LETTRE D’EUROPE CENTRALE
Quatre-vingt-un ans après la fin de la seconde guerre mondiale, le sort des millions d’Allemands des Sudètes expulsés des régions tchèques de Bohême et de Moravie après la défaite du nazisme reste un sujet inflammable en République tchèque. Jeudi 14 mai, la majorité souverainiste et nationaliste au pouvoir à Prague a adopté à la Chambre des députés une résolution « pour exprimer son désaccord » avec l’association des anciens Allemands des Sudètes qui doit organiser pour la première fois son congrès annuel sur le territoire tchèque.
Basée en Bavière, cette association qui regroupe les derniers survivants et leurs descendants doit se retrouver pour une réunion historique à Brno du vendredi 22 au lundi 25 mai.
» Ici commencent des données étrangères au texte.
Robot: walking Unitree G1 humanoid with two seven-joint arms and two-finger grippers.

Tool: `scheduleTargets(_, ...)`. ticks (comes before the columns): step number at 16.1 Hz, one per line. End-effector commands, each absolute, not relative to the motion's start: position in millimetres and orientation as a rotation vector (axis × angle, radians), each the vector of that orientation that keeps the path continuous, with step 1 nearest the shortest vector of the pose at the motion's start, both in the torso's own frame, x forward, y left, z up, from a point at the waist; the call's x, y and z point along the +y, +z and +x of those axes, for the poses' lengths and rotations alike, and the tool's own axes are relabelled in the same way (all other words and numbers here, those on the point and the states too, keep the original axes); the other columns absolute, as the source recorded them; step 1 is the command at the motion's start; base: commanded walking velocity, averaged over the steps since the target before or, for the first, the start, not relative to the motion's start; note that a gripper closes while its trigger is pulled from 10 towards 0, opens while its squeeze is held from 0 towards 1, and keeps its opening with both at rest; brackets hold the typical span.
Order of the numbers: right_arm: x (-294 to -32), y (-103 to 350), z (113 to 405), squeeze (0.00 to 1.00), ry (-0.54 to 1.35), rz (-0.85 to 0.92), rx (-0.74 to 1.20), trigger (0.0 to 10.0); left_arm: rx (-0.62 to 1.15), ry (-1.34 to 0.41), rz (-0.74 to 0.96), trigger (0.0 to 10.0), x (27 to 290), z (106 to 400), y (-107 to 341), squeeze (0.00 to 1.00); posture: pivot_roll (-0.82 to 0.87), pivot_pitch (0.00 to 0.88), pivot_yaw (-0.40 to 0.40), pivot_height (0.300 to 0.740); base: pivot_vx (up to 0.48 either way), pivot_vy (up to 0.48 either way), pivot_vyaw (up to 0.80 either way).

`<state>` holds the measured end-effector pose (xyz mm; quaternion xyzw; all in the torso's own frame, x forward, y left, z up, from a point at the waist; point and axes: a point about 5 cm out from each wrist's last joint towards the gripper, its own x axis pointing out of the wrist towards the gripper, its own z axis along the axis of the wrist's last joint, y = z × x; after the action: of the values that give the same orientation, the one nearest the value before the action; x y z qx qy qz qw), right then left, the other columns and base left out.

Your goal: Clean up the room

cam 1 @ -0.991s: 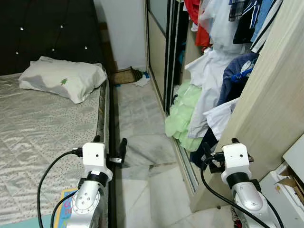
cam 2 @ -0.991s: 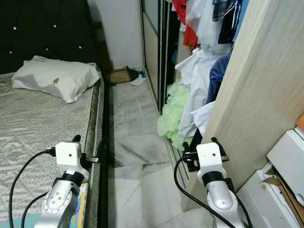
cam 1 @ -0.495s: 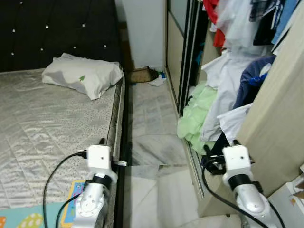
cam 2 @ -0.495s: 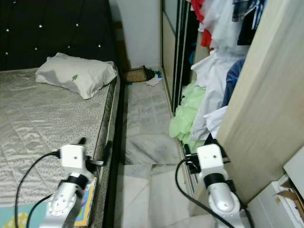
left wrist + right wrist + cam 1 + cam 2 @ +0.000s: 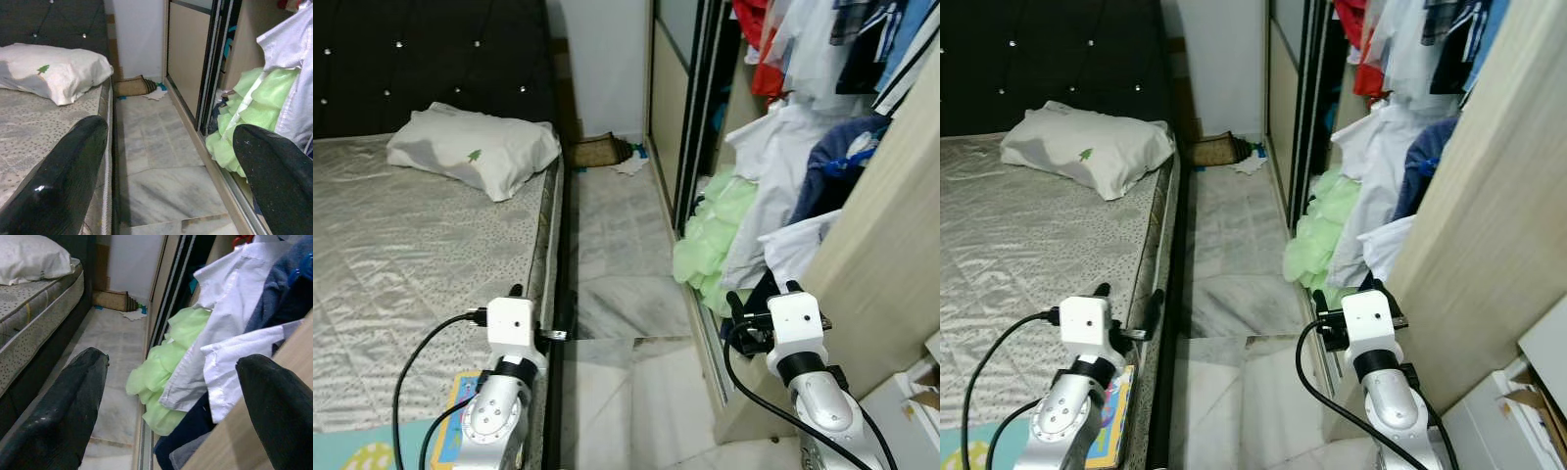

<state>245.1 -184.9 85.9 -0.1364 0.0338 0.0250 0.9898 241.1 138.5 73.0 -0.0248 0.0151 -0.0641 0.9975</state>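
Observation:
Clothes spill out of the open wardrobe (image 5: 690,108) on the right: a light green garment (image 5: 710,240) sags to the floor, with a white shirt (image 5: 773,186) and a dark blue garment (image 5: 842,157) above it. At the far end of the aisle lie a brown mat (image 5: 597,152) and crumpled white paper (image 5: 628,164). My left gripper (image 5: 166,171) is open and empty, held low beside the bed edge. My right gripper (image 5: 171,401) is open and empty too, close to the hanging clothes.
A bed (image 5: 401,264) with a white pillow (image 5: 475,152) fills the left side. A colourful flat item (image 5: 1116,411) lies at its near corner. A narrow marble floor aisle (image 5: 612,255) runs between bed and wardrobe. A pale wooden panel (image 5: 891,245) and a white box (image 5: 925,387) stand at the right.
The whole picture has shifted sideways and back, so the camera has turned. Both grippers keep the same open stance and hold nothing.

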Motion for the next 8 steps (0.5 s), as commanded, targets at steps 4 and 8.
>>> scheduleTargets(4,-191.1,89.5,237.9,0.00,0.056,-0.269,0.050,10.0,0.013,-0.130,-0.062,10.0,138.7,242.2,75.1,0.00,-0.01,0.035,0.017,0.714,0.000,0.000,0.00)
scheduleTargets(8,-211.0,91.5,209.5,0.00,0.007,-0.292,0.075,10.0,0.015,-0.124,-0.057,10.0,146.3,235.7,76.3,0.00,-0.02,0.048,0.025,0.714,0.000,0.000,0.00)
Deuxième ville de Tchéquie, « Brünn » en allemand, était habitée avant la seconde guerre mondiale par une importante population germanophone. Mais en mai 1945, plus de 20 000 habitants allemands ont été forcés au départ par une population tchèque désireuse de se venger du nazisme et des accords de Munich signés avec Hitler en 1938. Environ 1 700 personnes sont mortes dans le cadre de ces « marches de la mort » vers l’Autriche.